### What this task involves
When you write out the listing, keep every word as it stands and drop the pictures.

○ ○ ○ ○ ○

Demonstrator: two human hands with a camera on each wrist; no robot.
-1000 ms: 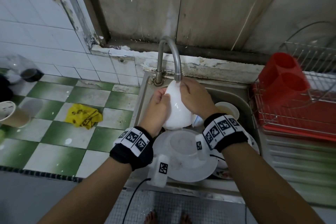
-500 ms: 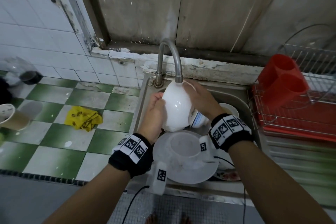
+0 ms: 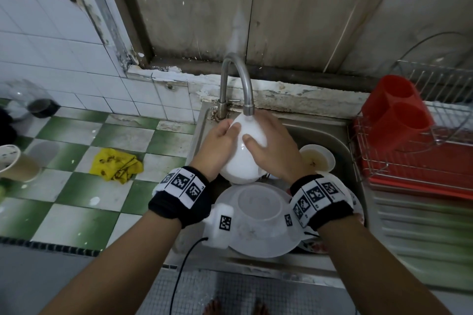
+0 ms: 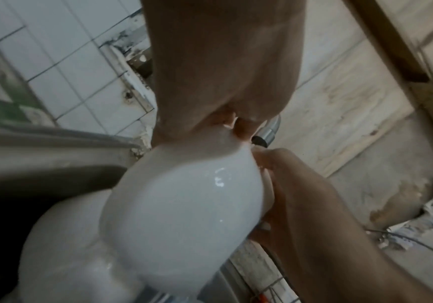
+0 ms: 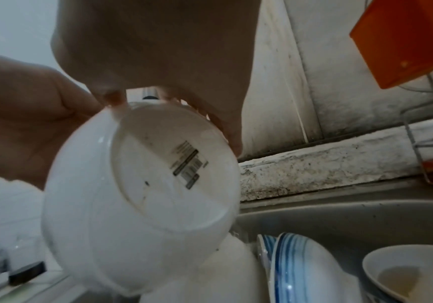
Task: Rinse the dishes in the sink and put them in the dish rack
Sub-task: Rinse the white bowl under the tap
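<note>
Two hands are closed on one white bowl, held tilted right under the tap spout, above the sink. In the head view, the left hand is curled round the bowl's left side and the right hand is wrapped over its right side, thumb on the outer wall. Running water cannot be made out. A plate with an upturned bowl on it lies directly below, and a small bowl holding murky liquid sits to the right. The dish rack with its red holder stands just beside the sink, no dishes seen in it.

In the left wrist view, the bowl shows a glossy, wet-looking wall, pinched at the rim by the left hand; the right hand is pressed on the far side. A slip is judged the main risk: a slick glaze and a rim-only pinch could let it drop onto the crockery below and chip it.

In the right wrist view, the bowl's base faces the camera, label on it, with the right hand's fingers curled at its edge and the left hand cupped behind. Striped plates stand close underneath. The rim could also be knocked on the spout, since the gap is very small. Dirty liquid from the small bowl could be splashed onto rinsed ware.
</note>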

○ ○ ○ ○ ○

### Task result
Demonstrator: two human hands with a camera on each wrist; no robot.
-1000 ms: 
-500 ms: 
+0 ms: 
+0 ms: 
+0 ms: 
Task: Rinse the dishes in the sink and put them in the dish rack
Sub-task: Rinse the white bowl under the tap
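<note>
Two hands are closed on one white bowl, held tilted right under the tap spout, above the sink. In the head view, the left hand is curled round the bowl's left side and the right hand is wrapped over its right side, thumb on the outer wall. Running water cannot be made out. A plate with an upturned bowl on it lies directly below, and a small bowl holding murky liquid sits to the right. The dish rack with its red holder stands just beside the sink, no dishes seen in it.

In the left wrist view, the bowl shows a glossy, wet-looking wall, pinched at the rim by the left hand; the right hand is pressed on the far side. A slip is judged the main risk: a slick glaze and a rim-only pinch could let it drop onto the crockery below and chip it.

In the right wrist view, the bowl's base faces the camera, label on it, with the right hand's fingers curled at its edge and the left hand cupped behind. Striped plates stand close underneath. The rim could also be knocked on the spout, since the gap is very small. Dirty liquid from the small bowl could be splashed onto rinsed ware.
</note>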

The exercise requires no further work.